Exercise data ::
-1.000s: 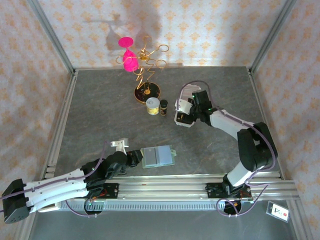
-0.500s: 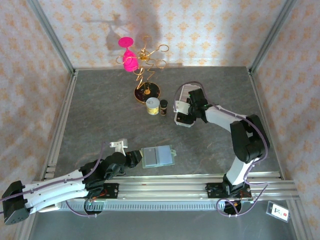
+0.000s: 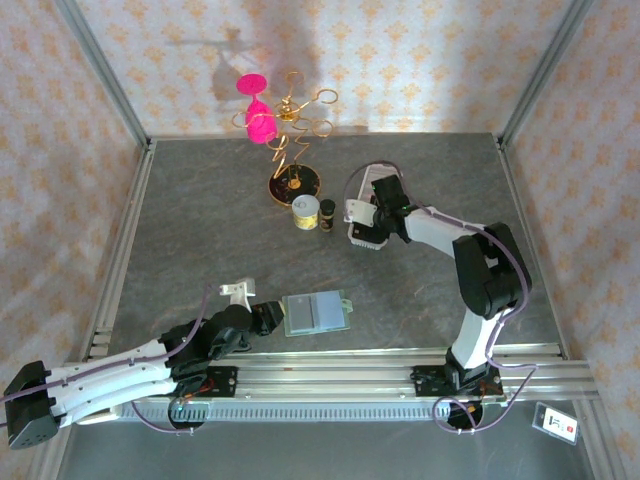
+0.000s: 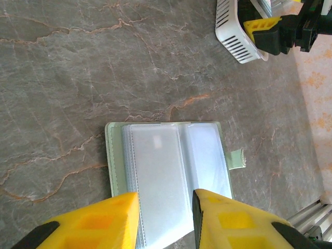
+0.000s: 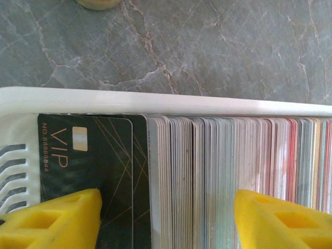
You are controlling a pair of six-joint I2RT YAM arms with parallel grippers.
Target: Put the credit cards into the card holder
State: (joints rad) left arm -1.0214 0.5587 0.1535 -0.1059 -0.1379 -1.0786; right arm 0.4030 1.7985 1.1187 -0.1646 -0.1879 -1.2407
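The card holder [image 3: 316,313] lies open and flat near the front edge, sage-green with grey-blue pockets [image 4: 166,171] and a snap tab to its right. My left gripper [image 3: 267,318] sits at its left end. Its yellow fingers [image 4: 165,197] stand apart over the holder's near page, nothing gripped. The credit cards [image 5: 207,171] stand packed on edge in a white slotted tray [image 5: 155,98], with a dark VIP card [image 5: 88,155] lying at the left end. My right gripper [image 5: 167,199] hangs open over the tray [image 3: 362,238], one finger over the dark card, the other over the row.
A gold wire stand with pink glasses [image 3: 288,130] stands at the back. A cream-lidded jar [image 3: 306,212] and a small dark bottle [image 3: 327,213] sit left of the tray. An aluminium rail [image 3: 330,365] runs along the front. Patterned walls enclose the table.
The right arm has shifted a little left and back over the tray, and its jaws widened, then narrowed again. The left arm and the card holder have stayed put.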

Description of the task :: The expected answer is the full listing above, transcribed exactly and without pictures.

Answer section ::
-1.000s: 
-0.500s: 
+0.000s: 
+0.000s: 
+0.000s: 
You are controlling a pair of six-joint I2RT YAM arms with parallel grippers.
Target: Put the credit cards into the card holder
State: (joints rad) left arm -1.0214 0.5587 0.1535 -0.1059 -0.1379 -1.0786; right arm 0.4030 1.7985 1.1187 -0.1646 -0.1879 -1.2407
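The card holder [image 3: 316,313] lies open and flat near the front edge, sage-green with grey-blue pockets [image 4: 166,171] and a snap tab to its right. My left gripper [image 3: 267,318] sits at its left end. Its yellow fingers [image 4: 165,197] stand apart over the holder's near page, nothing gripped. The credit cards [image 5: 207,171] stand packed on edge in a white slotted tray [image 5: 155,98], with a dark VIP card [image 5: 88,155] lying at the left end. My right gripper [image 5: 167,199] hangs open over the tray [image 3: 362,238], one finger over the dark card, the other over the row.
A gold wire stand with pink glasses [image 3: 288,130] stands at the back. A cream-lidded jar [image 3: 306,212] and a small dark bottle [image 3: 327,213] sit left of the tray. An aluminium rail [image 3: 330,365] runs along the front. Patterned walls enclose the table.
The right arm has shifted a little left and back over the tray, and its jaws widened, then narrowed again. The left arm and the card holder have stayed put.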

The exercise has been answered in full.